As análises mostraram que o açúcar estava muito alto e o colesterol também, ia começar o calvário da Diabetes.
-“Vais ter que de tomar uns comprimidos e vamos ver se não temos que ir para a insulina”.
Era a “má sorte” que a perseguia desde que entrara no liceu, ou talvez mesmo antes disso.
Quando chegou aos 30, o pai já tinha falecido com um segundo enfarte e a mãe tinha tido um AVC.
“Foi da tensão alta”, disseram no hospital. Agora a mãe estava em casa, meio entrevada, e tinha de tratar dela depois do emprego.
A Laura via o seu futuro cada vez mais incerto, mais negro, mais fechado.
Com as picadas de insulina 3 vezes por dia, mais os controlos da glicémia, os remédios seus e da mãe e a higiene desta que tinha de fazer de manhã e à noite, a vida de Laura tornara-se num inferno.
Já tinha confessado a uma colega:
“Se não tivesse a minha mãe para cuidar já me tinha deitado debaixo de um comboio!”
Uma tarde, estava no caixa do supermercado, uma cliente viu-a a chorar. Ao indagar a causa de tanta tristeza, Laura contou-lhe a desgraça da sua vida, que já não aguentava mais!

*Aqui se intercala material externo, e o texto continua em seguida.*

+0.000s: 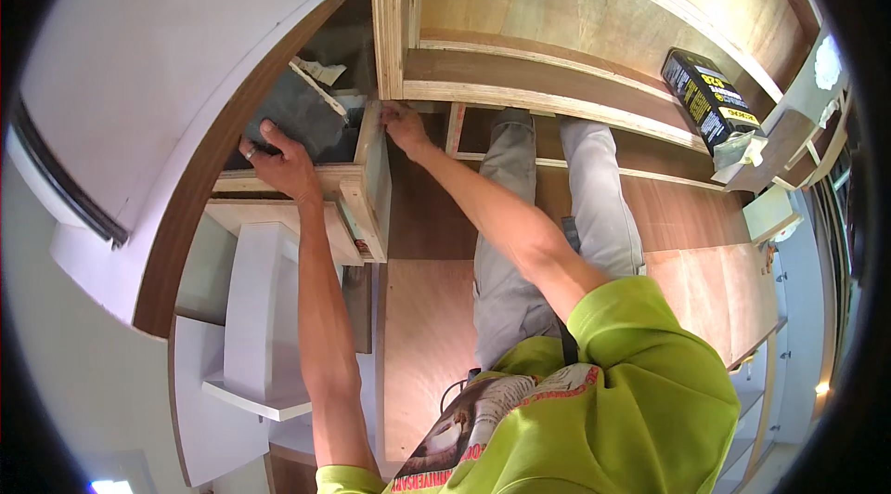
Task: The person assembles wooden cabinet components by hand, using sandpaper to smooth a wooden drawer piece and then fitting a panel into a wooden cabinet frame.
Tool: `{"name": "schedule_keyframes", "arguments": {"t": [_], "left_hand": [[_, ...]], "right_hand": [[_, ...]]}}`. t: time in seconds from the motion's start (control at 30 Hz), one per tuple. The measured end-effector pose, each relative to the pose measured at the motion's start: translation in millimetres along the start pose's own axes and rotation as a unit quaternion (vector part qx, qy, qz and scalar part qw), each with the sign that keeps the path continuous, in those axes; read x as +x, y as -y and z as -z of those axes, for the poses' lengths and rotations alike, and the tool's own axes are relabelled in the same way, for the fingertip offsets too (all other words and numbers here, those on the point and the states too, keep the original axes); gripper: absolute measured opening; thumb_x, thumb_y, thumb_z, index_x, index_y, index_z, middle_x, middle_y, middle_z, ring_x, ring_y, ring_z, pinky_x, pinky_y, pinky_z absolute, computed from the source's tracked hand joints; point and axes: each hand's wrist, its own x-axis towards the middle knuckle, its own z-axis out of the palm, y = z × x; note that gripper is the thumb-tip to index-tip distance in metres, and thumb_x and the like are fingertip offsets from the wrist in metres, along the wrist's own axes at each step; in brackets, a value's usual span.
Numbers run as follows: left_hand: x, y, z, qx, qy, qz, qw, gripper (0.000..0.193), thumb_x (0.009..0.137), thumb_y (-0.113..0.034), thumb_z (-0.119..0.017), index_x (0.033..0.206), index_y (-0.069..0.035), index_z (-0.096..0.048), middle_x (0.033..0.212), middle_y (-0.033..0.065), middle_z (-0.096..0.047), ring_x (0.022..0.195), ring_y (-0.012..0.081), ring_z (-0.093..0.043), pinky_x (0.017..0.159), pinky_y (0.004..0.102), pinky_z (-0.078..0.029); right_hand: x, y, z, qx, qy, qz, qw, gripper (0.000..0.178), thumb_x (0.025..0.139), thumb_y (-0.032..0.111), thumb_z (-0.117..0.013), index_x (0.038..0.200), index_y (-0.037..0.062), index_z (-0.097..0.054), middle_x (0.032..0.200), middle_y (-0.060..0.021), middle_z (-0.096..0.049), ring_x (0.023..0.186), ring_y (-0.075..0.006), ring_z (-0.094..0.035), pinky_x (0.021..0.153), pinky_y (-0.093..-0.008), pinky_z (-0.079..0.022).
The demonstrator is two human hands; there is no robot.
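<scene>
A plywood box (pixel 285 181) with light layered edges sits at the left, a dark grey sheet (pixel 302 116) inside it. My left hand (pixel 283 164) lies over its near rail and the sheet, thumb apart from the fingers, a ring on one finger. At the box's right side panel (pixel 373 160), my right hand (pixel 406 129) has its fingers curled in close to the upper corner. Whatever is between those fingers, if anything, is too small to make out. A torn pale strip (pixel 320 90) lies on the dark sheet.
Ahead runs a large plywood cabinet frame (pixel 548 104). A black and yellow can (pixel 710 99) stands on it at the right. White shelf units (pixel 255 308) are at lower left. My legs (pixel 594 178) extend over reddish plywood (pixel 696 280). A curved brown edge (pixel 195 206) borders the left.
</scene>
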Motion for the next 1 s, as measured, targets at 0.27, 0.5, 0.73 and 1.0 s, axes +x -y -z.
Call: {"name": "schedule_keyframes", "arguments": {"t": [0.27,0.5,0.73,1.0], "left_hand": [[-1.9,-5.7,3.5,0.017,-0.004,0.007,1.000,0.050,0.095,-0.039,-0.053,0.114,0.008,-0.053,0.098,0.0279,-0.064,0.088,0.0396,-0.064,0.074,0.0423,-0.049],[-2.1,-6.8,3.6,0.031,-0.010,-0.006,0.999,0.051,0.094,-0.037,-0.054,0.114,0.010,-0.053,0.097,0.0316,-0.064,0.090,0.0452,-0.063,0.076,0.0449,-0.049],[-5.0,-18.4,10.2,-0.016,-0.038,-0.038,0.998,0.049,0.093,-0.035,-0.056,0.109,0.011,-0.054,0.094,0.0345,-0.063,0.090,0.0480,-0.062,0.074,0.0472,-0.048],[-7.8,-18.0,34.2,-0.283,-0.044,0.091,0.954,0.041,0.099,-0.031,-0.048,0.105,0.009,-0.055,0.094,0.0143,-0.059,0.085,0.0212,-0.053,0.080,0.0319,-0.044]], "right_hand": [[-193.0,77.6,-41.6,-0.136,0.026,0.114,0.984,0.055,0.091,0.003,-0.045,0.144,-0.0012,-0.030,0.147,-0.0202,-0.034,0.136,-0.0314,-0.033,0.112,-0.0331,-0.026],[-242.0,95.9,-50.7,-0.164,0.075,0.122,0.976,0.070,0.091,0.006,-0.048,0.149,0.0007,-0.009,0.154,-0.0209,-0.016,0.143,-0.0325,-0.018,0.115,-0.0347,-0.019],[-217.9,91.6,21.9,-0.160,0.130,0.093,0.974,0.044,0.089,0.014,-0.056,0.130,0.0006,-0.050,0.115,-0.0198,-0.062,0.109,-0.0282,-0.062,0.088,-0.0346,-0.050],[-166.5,209.7,42.1,-0.191,0.149,0.313,0.918,0.069,0.082,0.032,-0.071,0.137,0.0009,-0.042,0.130,-0.0205,-0.052,0.117,-0.0305,-0.054,0.098,-0.0375,-0.042]]}}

A senhora era nutricionista e prometeu ajudá-la. Começou a fazer 6 refeições por dia, com fruta ou vegetais em todas elas. Deixou de comer todos os dias pizzas e hambúrgueres. Começou a ir a pé para casa para fazer exercício.

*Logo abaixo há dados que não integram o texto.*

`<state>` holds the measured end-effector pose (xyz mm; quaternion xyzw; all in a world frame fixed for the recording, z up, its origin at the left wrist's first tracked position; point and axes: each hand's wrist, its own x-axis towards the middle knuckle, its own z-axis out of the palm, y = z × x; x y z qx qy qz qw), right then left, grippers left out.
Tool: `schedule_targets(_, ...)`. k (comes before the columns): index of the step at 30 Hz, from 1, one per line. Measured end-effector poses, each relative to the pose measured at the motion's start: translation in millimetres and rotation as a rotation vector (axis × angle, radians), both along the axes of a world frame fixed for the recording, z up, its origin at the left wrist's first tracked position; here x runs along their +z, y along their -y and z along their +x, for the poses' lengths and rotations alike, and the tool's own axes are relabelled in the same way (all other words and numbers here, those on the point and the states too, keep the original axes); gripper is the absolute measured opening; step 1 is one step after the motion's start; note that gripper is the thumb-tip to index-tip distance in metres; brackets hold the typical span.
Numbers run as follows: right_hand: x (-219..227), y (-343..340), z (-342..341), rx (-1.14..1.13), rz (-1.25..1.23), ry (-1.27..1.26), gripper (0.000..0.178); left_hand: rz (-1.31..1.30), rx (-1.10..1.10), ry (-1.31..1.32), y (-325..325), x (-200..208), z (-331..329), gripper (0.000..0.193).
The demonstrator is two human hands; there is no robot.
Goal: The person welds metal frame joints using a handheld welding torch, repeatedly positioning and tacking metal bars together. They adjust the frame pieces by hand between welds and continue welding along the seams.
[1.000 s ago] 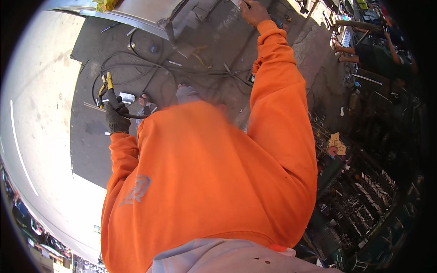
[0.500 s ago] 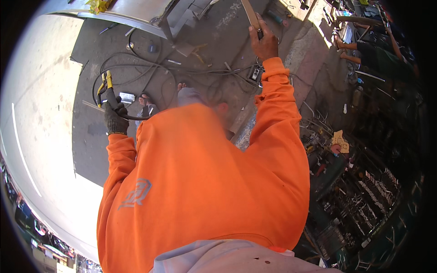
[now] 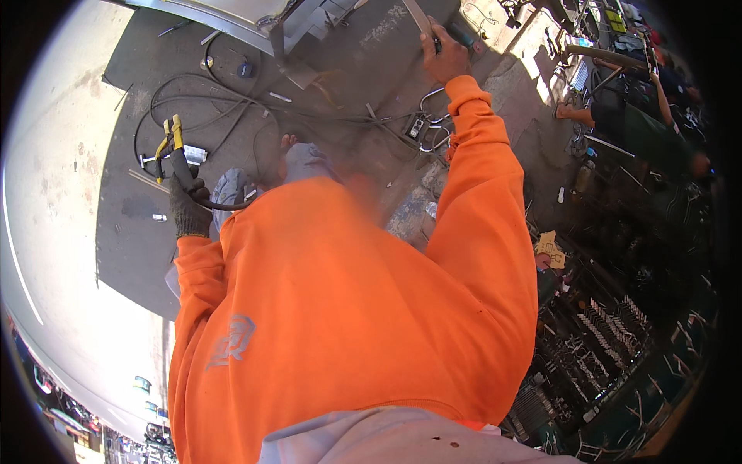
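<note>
At the left, my left hand point(image 3: 188, 205), in a dark knitted glove, is closed around the dark handle of a welding electrode holder point(image 3: 178, 138). Its yellow jaws point up, away from me. A black cable point(image 3: 224, 206) runs from the handle back toward my body. Bare and raised at the upper right, my right hand point(image 3: 447, 58) grips a long flat strip point(image 3: 416, 14). The strip's far end passes out of the picture at the top.
A pale metal frame point(image 3: 232, 17) stands at the top left. Looped cables point(image 3: 182, 77) lie across the dark floor, passing a small device point(image 3: 416, 126). To the right are many metal tools point(image 3: 610, 332) and another person's leg point(image 3: 576, 113).
Both hands sit slightly farther left in the picture, and the right hand is a little higher. The floor and metal frame have also shifted left. Both hands keep their holds.
</note>
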<state>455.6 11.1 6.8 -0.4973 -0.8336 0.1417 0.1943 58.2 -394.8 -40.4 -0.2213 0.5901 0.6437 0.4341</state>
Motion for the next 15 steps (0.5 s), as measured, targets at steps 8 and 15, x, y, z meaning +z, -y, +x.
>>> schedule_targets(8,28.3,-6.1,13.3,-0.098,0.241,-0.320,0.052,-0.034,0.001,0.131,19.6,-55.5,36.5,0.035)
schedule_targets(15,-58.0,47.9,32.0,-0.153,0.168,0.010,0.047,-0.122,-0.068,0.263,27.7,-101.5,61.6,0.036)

E a pouco, e pouco o peso foi baixando. No primeiro mês deste novo estilo de vida perdeu 10kg. Para perder os 10kg seguintes já foram precisos 6 meses. Mas Laura sentia-se renascer. Era mais fácil controlar a diabetes e mexia-se muito melhor. Agora com 35 anos e menos 30 kg, Laura tinha-se tornado mais bonita, mais afável, mais doce.
Numa das suas caminhadas encontrou um homem que também queria mudar de vida. Juntos construíram um novo lar.
A Laura gorda com os 90kg e uma depressão eram do passado.
Voltara a ser a Laurinha que alguém gostava de mimar.